▶ _Prompt_
Output only the stretch of the listing that starts at the line containing "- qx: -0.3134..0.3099" and ends at the line containing "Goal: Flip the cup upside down", reproduced exactly with both ends.

▶ _Exercise inputs_
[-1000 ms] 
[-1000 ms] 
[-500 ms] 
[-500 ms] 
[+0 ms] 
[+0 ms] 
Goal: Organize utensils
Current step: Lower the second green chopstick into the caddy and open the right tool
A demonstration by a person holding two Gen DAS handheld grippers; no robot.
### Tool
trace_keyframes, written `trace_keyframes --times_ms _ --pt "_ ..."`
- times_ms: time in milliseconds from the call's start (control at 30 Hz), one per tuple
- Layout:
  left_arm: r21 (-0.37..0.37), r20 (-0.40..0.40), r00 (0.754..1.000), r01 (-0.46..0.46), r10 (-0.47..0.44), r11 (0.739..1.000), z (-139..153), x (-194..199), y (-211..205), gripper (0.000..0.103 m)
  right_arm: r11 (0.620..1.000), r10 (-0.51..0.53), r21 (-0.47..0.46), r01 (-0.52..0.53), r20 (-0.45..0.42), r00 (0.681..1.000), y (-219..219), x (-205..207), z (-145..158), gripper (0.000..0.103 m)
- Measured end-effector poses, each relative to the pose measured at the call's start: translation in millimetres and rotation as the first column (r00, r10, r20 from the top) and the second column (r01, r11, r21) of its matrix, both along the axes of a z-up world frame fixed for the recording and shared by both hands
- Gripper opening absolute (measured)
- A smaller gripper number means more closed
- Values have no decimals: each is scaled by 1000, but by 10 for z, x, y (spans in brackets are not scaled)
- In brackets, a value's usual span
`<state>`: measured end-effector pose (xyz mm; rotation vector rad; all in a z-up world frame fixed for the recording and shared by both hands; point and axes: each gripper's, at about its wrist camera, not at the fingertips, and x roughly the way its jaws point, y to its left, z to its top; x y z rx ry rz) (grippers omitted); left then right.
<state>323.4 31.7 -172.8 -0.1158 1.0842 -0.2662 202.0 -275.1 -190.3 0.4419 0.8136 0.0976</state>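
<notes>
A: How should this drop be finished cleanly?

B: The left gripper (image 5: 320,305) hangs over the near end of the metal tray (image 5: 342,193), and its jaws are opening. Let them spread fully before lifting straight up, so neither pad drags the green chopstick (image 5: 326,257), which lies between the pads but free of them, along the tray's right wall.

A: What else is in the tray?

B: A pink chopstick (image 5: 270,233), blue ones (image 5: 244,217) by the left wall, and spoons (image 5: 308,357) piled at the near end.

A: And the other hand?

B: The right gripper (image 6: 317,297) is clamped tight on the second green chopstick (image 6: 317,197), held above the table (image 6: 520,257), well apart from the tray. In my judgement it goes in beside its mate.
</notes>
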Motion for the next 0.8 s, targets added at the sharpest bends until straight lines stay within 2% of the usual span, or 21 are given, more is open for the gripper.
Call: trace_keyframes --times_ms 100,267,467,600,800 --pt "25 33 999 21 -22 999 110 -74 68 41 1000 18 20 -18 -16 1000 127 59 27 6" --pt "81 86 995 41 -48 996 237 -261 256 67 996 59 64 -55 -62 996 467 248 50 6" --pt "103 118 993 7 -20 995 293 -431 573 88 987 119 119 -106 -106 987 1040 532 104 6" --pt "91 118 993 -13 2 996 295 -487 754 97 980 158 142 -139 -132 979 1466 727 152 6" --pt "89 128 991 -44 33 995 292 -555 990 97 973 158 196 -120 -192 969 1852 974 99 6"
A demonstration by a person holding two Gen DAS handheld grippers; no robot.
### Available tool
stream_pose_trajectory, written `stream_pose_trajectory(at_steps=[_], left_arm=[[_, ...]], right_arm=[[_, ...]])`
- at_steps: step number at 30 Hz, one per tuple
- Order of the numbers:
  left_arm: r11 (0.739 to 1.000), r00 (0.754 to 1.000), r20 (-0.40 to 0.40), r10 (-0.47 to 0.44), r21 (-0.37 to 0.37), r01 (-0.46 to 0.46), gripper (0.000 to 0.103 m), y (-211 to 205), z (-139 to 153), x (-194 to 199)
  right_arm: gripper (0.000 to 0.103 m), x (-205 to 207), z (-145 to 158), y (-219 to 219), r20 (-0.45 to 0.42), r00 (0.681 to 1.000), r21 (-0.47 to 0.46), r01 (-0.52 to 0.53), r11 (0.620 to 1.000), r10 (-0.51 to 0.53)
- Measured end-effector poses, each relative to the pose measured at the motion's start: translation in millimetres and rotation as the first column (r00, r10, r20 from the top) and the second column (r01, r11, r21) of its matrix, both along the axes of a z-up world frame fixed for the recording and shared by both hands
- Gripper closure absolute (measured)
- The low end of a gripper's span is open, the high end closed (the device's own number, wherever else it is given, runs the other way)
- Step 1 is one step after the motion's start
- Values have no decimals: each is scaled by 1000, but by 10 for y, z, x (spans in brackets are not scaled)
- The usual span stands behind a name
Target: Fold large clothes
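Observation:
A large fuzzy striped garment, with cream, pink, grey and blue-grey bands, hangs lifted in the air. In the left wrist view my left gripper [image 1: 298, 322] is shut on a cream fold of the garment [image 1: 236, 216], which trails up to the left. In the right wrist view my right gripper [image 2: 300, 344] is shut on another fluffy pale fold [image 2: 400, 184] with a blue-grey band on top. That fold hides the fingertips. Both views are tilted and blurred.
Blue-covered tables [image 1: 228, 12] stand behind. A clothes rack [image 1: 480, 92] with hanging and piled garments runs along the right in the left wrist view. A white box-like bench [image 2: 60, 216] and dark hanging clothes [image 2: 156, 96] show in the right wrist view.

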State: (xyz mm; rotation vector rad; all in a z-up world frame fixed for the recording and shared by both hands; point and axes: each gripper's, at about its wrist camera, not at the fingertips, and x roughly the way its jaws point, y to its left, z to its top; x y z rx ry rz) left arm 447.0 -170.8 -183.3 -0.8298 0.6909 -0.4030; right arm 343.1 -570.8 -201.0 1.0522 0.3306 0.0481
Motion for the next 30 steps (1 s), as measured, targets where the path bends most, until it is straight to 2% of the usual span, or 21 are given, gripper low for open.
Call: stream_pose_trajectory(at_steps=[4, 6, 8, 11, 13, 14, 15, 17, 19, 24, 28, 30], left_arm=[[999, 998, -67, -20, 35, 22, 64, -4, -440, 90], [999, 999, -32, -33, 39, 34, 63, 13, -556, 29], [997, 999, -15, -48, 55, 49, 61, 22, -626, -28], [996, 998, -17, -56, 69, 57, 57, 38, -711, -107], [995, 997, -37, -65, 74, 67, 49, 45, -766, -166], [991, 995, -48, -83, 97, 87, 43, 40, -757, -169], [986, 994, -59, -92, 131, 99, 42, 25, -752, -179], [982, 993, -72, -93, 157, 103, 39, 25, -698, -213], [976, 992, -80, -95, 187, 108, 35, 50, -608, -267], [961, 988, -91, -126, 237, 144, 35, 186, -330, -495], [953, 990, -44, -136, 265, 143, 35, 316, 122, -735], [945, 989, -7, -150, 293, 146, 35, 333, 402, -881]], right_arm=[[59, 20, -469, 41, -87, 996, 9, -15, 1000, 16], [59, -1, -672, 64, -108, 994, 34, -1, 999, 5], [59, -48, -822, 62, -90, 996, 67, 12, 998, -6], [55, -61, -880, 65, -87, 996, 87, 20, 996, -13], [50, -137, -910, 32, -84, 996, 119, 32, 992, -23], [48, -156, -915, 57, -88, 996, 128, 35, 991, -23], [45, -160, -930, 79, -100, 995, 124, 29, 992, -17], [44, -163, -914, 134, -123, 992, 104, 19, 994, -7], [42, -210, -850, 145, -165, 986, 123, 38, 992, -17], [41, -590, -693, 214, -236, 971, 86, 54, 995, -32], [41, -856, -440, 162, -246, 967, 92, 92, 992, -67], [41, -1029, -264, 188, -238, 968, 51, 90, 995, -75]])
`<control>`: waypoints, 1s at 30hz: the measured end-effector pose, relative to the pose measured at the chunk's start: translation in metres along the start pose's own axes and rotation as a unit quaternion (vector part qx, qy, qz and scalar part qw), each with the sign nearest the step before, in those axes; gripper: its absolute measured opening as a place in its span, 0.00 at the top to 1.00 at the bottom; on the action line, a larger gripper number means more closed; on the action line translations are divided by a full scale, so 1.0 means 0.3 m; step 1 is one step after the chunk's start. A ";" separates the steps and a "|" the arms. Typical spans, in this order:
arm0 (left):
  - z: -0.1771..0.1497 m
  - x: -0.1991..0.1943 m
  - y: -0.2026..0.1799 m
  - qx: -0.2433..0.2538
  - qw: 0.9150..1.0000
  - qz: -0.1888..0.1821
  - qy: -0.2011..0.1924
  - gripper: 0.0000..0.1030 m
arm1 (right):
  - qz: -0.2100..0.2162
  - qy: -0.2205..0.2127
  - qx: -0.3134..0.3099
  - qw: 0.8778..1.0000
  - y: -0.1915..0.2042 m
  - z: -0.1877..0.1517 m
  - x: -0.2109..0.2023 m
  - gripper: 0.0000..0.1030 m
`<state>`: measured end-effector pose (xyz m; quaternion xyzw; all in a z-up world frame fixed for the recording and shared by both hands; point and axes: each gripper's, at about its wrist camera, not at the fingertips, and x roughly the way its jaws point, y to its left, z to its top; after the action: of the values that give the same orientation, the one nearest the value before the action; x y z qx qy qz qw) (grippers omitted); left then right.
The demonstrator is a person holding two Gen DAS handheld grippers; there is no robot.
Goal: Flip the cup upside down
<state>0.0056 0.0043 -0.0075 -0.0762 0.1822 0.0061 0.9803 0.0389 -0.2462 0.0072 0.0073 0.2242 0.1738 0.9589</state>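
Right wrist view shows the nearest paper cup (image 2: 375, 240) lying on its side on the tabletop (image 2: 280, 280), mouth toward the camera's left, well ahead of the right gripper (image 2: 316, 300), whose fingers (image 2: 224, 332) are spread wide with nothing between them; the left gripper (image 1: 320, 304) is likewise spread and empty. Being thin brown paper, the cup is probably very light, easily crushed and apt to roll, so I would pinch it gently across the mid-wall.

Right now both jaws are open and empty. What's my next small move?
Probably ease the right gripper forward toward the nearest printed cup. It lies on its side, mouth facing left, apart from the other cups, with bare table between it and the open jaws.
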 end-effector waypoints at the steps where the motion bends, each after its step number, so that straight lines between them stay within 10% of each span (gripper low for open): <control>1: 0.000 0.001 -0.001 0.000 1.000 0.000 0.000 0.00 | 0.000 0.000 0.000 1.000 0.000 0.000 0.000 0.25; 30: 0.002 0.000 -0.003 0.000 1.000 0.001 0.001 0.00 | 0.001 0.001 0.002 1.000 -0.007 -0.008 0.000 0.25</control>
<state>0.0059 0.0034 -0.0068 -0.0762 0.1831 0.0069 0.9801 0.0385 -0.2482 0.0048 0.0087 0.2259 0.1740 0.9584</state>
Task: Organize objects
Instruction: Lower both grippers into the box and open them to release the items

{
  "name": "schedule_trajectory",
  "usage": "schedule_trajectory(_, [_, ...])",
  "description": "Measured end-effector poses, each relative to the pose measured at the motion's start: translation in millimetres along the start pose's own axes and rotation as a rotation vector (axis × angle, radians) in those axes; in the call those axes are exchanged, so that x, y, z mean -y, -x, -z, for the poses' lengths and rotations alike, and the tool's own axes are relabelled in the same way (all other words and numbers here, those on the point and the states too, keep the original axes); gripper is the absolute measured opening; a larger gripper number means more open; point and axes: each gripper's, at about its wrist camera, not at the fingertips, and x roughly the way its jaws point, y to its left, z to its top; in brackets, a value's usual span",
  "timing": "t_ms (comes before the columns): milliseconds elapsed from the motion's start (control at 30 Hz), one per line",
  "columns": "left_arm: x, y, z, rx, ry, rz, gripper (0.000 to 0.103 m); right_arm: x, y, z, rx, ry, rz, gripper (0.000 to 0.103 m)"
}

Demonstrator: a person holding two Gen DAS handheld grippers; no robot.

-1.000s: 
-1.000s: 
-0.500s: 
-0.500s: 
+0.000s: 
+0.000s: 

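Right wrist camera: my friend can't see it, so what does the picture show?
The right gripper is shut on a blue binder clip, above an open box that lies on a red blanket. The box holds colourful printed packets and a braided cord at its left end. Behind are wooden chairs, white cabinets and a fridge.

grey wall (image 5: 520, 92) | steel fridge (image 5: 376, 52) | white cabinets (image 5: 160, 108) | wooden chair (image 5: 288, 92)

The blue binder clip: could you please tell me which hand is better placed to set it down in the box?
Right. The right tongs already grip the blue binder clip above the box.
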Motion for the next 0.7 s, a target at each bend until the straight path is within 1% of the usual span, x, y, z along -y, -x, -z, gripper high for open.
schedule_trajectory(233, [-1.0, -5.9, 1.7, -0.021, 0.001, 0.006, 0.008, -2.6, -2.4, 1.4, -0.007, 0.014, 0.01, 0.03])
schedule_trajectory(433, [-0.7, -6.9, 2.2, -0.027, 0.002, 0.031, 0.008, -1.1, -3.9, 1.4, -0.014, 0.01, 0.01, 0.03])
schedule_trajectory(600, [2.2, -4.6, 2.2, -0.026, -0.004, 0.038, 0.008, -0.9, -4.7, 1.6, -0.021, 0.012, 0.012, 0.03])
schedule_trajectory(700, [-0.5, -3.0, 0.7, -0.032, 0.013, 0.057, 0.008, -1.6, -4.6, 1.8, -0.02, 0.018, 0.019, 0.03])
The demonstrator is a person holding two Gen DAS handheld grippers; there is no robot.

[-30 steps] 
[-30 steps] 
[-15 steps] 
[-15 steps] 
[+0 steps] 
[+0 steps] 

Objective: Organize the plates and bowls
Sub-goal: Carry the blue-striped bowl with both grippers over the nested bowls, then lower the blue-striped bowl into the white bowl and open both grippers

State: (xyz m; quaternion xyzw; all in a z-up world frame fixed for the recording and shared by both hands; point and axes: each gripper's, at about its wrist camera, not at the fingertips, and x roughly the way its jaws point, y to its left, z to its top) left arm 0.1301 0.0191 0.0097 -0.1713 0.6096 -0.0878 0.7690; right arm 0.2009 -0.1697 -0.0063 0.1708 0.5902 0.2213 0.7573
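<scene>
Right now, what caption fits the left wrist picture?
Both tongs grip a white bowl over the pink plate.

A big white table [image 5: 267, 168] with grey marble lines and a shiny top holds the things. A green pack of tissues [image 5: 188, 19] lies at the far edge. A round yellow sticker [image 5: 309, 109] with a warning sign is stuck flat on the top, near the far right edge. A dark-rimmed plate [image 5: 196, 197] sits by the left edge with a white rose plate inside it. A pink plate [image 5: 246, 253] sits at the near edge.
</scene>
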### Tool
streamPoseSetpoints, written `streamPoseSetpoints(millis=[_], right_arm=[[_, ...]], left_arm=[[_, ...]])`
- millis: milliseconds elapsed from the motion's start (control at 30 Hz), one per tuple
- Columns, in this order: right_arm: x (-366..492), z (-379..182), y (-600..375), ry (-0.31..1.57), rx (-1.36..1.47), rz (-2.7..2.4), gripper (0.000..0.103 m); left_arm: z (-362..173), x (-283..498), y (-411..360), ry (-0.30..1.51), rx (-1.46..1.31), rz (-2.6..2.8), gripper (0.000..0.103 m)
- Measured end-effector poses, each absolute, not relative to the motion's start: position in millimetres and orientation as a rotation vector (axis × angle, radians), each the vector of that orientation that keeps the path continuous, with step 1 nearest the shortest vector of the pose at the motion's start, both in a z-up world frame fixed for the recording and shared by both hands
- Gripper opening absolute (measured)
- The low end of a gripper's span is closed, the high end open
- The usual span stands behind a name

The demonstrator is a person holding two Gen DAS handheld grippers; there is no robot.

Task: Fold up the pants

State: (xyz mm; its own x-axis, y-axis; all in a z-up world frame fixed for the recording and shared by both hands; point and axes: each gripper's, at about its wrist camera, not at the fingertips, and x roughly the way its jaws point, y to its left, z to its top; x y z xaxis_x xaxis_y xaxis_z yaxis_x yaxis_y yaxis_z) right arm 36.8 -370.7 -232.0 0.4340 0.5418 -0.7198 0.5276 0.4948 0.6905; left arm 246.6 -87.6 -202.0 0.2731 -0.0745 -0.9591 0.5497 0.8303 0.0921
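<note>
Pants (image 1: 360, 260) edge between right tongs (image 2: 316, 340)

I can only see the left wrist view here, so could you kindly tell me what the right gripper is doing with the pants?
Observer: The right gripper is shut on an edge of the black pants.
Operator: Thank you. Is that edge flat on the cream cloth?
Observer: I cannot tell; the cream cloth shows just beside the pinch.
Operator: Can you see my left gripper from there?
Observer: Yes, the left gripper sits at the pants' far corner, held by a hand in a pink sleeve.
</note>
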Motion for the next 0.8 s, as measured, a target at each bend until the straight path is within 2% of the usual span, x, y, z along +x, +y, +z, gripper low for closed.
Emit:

▶ _Exercise result_
  - qx: -0.3134..0.3099
  - qw: 0.8778..1.0000
  - y: -0.1915..0.2042 m
  - z: -0.1877..0.1517 m
  - x: -0.2109..0.2023 m
  - gripper: 0.0000..0.1030 m
`<state>`: measured end-effector pose (xyz m; quaternion xyzw; all in a z-up world frame fixed for the recording and shared by both hands; point and axes: each gripper's, at about its wrist camera, not at the fingertips, and x roughly the way its jaws point, y to its left, z to its top; after the action: of the values that give the same orientation, the one nearest the value before the action; x y z qx qy qz qw) (grippers omitted); left then right.
The demonstrator is a person holding two Gen DAS handheld grippers; there is no robot.
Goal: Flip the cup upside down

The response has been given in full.